What you need to do —
Exactly the lines from the first line of the listing through the line containing "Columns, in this" should appear in the output, unchanged.

________

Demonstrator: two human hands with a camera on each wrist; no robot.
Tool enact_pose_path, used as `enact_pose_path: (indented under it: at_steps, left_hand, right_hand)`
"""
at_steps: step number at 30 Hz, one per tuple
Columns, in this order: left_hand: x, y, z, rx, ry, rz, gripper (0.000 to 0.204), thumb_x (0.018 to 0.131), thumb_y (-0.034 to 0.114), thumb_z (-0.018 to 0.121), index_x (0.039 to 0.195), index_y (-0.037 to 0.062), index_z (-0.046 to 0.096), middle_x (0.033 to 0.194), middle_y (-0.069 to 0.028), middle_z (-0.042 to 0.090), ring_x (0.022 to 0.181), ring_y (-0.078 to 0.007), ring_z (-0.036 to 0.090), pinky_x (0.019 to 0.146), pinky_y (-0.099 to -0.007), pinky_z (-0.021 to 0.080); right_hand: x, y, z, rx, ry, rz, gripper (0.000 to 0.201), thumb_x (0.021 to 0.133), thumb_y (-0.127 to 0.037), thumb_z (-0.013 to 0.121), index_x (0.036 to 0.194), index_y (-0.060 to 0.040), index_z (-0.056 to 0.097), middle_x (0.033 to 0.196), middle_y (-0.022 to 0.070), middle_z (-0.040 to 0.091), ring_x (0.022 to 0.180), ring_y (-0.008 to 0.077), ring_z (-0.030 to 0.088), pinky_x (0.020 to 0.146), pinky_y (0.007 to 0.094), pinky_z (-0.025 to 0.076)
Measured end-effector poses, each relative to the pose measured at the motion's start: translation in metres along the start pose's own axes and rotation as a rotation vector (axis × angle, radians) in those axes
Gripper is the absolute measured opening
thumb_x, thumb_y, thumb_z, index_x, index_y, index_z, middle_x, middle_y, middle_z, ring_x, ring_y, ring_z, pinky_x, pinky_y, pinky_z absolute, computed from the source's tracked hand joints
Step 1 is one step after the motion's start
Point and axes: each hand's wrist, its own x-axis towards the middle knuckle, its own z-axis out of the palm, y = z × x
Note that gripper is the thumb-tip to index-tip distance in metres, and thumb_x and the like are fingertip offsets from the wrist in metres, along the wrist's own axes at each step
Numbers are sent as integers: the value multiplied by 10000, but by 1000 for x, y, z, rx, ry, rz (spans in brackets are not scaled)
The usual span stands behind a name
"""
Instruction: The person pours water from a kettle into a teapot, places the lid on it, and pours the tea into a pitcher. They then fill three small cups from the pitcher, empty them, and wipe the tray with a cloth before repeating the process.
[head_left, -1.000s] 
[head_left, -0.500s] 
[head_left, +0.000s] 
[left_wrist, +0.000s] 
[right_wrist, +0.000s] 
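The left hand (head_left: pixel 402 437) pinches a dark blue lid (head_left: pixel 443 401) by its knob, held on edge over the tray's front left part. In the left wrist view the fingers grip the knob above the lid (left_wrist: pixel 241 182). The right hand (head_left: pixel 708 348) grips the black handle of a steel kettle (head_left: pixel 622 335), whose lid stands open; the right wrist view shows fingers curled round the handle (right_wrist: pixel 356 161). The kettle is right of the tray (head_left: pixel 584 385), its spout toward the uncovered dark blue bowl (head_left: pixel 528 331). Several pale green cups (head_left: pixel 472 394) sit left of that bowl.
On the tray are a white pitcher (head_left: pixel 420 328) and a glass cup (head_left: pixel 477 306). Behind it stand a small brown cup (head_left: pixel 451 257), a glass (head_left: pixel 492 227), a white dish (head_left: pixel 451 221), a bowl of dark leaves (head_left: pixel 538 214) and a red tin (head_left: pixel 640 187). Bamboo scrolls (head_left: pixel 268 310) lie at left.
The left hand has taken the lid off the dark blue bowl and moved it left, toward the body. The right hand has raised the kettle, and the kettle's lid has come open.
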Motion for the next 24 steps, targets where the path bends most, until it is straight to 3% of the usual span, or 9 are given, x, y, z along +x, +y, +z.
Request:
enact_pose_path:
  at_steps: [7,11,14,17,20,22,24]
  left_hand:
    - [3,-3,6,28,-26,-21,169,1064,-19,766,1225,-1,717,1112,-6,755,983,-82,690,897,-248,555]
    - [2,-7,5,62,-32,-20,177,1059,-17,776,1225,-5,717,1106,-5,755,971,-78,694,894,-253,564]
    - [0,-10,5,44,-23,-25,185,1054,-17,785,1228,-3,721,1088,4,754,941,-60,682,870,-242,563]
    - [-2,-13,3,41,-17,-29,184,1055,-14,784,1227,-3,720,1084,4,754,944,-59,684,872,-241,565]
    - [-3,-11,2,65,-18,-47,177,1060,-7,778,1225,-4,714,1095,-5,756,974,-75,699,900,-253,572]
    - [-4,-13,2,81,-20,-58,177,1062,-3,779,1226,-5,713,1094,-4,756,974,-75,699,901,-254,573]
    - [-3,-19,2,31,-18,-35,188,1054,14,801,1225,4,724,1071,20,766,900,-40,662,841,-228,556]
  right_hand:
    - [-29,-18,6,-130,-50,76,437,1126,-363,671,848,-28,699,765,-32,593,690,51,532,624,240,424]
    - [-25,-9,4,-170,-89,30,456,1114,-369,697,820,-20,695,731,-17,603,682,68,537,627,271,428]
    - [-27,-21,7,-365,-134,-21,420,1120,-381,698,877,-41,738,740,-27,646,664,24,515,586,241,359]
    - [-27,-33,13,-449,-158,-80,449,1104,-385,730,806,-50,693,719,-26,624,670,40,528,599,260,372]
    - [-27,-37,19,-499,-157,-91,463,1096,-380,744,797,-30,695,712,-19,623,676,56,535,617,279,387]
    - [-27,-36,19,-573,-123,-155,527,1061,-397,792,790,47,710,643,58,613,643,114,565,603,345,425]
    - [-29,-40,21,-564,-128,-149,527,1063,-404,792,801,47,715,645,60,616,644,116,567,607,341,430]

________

Task result —
Demonstrator: two human hands with a camera on each wrist; no robot.
Tool enact_pose_path, used as `enact_pose_path: (indented under it: at_steps, left_hand, right_hand)`
"""
at_steps: step number at 30 Hz, one per tuple
Columns, in this order: left_hand: x, y, z, rx, ry, rz, gripper (0.000 to 0.204), thumb_x (0.018 to 0.131), thumb_y (-0.034 to 0.114), thumb_z (-0.018 to 0.121), index_x (0.039 to 0.195), index_y (-0.037 to 0.062), index_z (-0.046 to 0.096), middle_x (0.033 to 0.194), middle_y (-0.069 to 0.028), middle_z (-0.042 to 0.090), ring_x (0.022 to 0.181), ring_y (-0.078 to 0.007), ring_z (-0.036 to 0.090), pinky_x (0.019 to 0.146), pinky_y (-0.099 to -0.007), pinky_z (-0.021 to 0.080); right_hand: x, y, z, rx, ry, rz, gripper (0.000 to 0.201), thumb_x (0.021 to 0.133), thumb_y (-0.127 to 0.037), thumb_z (-0.013 to 0.121), index_x (0.036 to 0.194), index_y (-0.060 to 0.040), index_z (-0.056 to 0.097), middle_x (0.033 to 0.196), middle_y (-0.022 to 0.070), middle_z (-0.040 to 0.091), ring_x (0.022 to 0.180), ring_y (-0.008 to 0.077), ring_z (-0.030 to 0.088), pinky_x (0.020 to 0.146), pinky_y (0.007 to 0.094), pinky_z (-0.025 to 0.076)

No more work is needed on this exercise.